About this task:
Copy each line below that has "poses".

********************

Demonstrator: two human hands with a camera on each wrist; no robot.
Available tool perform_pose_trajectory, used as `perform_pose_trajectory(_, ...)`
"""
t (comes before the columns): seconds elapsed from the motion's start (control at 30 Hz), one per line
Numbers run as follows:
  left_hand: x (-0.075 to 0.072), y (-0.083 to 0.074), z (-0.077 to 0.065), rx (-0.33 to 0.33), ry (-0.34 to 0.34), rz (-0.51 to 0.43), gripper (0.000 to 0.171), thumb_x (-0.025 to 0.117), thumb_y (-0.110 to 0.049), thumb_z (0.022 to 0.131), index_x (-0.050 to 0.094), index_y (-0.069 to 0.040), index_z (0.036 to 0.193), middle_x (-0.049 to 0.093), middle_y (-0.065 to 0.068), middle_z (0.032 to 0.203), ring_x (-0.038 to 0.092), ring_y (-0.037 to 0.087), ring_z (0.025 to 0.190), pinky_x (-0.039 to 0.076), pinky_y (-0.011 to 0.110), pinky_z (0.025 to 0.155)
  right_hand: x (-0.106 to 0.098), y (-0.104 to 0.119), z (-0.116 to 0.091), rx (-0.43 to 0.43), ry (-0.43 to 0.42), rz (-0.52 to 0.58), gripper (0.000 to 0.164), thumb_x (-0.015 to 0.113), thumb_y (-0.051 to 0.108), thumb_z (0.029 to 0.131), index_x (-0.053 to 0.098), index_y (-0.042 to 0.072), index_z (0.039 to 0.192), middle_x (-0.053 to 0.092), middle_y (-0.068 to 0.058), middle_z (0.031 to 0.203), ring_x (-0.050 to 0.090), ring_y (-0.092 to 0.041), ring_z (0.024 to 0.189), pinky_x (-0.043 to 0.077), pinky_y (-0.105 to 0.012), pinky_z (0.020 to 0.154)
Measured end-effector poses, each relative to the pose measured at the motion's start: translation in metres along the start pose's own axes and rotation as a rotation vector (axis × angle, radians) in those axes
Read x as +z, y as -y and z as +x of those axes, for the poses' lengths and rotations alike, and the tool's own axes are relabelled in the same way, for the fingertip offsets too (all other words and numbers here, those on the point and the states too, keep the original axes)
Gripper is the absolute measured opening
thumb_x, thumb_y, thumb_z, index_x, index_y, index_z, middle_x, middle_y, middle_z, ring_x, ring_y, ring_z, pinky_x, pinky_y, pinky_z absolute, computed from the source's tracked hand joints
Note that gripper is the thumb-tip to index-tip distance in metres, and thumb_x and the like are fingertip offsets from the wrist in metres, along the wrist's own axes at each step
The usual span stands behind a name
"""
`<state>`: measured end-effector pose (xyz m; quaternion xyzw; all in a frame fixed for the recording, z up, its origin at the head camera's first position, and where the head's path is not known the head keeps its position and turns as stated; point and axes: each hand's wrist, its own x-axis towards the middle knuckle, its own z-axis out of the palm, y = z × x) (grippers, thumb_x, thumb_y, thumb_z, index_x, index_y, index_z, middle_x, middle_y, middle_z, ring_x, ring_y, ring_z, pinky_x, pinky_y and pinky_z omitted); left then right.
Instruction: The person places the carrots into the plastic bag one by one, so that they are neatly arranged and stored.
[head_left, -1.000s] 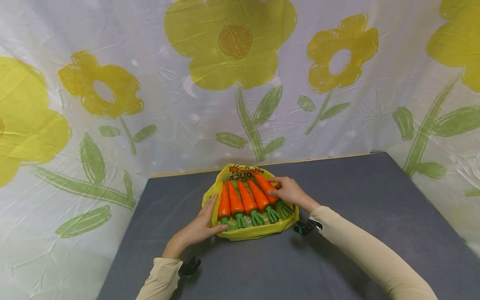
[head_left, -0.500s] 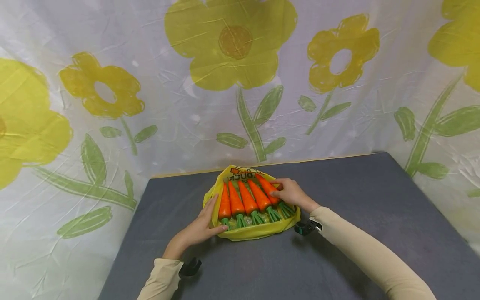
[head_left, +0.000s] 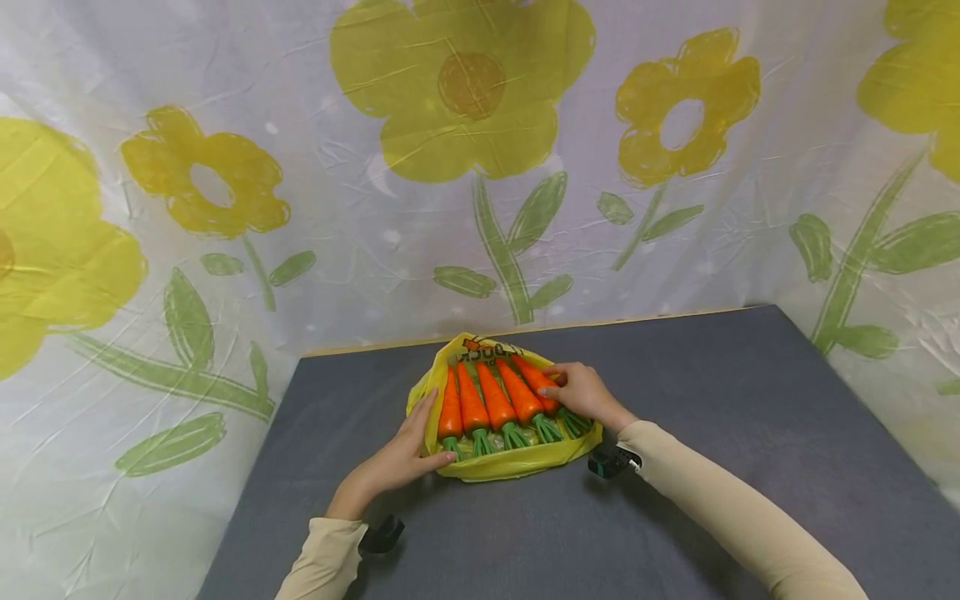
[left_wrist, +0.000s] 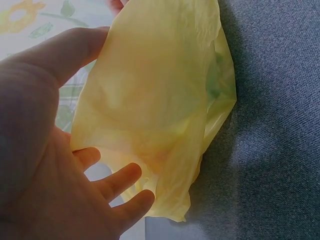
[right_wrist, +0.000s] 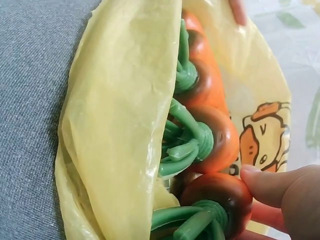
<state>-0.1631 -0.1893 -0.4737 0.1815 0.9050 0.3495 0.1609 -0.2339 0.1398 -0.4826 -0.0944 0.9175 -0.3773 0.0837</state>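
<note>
Several orange carrots point(head_left: 495, 402) with green tops lie side by side in a yellow plastic bag point(head_left: 506, 468), tips pointing to the back. At the bag's right side my right hand point(head_left: 588, 393) holds the rightmost carrot point(head_left: 534, 377); in the right wrist view the thumb presses that carrot point(right_wrist: 220, 190) by its thick end, with fingers partly hidden beyond it. My left hand point(head_left: 397, 458) rests against the bag's left edge. Its thumb touches the front rim, and the left wrist view has the fingers point(left_wrist: 120, 181) spread and fairly straight beside the yellow plastic point(left_wrist: 150, 90).
A dark grey tabletop point(head_left: 675, 375) lies beneath the bag. Behind and at both sides hangs a pale cloth point(head_left: 360, 250) printed with yellow flowers. Small dark wrist devices point(head_left: 382, 533) sit under both wrists. The bag's back wall carries a printed duck point(right_wrist: 262, 140).
My right hand has shifted slightly to the right and lower, still on the rightmost carrot. The bag's back edge has sunk a little. My left hand has barely moved.
</note>
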Motion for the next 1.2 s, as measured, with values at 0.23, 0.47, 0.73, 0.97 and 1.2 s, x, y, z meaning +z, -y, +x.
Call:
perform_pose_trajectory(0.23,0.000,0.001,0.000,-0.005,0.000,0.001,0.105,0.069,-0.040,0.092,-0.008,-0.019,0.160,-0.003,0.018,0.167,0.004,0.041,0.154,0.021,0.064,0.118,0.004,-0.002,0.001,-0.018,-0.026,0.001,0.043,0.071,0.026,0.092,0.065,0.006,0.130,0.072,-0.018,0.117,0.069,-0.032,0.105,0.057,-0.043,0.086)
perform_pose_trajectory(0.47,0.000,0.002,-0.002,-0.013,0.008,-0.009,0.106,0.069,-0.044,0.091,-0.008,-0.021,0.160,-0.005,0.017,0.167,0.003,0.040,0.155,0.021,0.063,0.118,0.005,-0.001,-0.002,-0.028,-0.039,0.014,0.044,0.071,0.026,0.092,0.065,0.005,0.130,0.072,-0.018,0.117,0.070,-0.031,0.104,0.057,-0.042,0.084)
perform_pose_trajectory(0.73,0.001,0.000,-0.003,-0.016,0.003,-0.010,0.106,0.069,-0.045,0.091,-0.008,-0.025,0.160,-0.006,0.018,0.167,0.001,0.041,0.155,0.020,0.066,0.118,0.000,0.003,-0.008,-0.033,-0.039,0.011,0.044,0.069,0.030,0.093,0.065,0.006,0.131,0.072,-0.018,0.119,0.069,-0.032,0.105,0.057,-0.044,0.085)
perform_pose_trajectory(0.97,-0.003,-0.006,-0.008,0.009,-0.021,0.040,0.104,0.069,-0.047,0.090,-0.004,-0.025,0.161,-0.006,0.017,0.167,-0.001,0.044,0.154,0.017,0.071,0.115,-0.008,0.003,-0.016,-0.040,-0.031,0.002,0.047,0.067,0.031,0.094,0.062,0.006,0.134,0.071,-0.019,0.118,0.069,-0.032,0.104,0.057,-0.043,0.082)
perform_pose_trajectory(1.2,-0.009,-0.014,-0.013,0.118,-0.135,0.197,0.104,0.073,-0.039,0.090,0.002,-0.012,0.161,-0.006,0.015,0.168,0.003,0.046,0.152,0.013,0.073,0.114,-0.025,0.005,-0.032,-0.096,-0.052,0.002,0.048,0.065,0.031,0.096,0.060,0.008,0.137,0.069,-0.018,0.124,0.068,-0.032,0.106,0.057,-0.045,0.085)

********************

Answer area:
Measured end-effector poses, each relative to the pose measured at the motion's start: translation in metres along the start pose's own axes and rotation as a rotation vector (axis × angle, radians) in those axes
Read x as +z, y as -y and z as +x of those axes, for the poses' lengths and rotations alike, and the tool's own axes are relabelled in the same way, for the fingertip offsets too (all other words and numbers here, those on the point and the states too, keep the original axes)

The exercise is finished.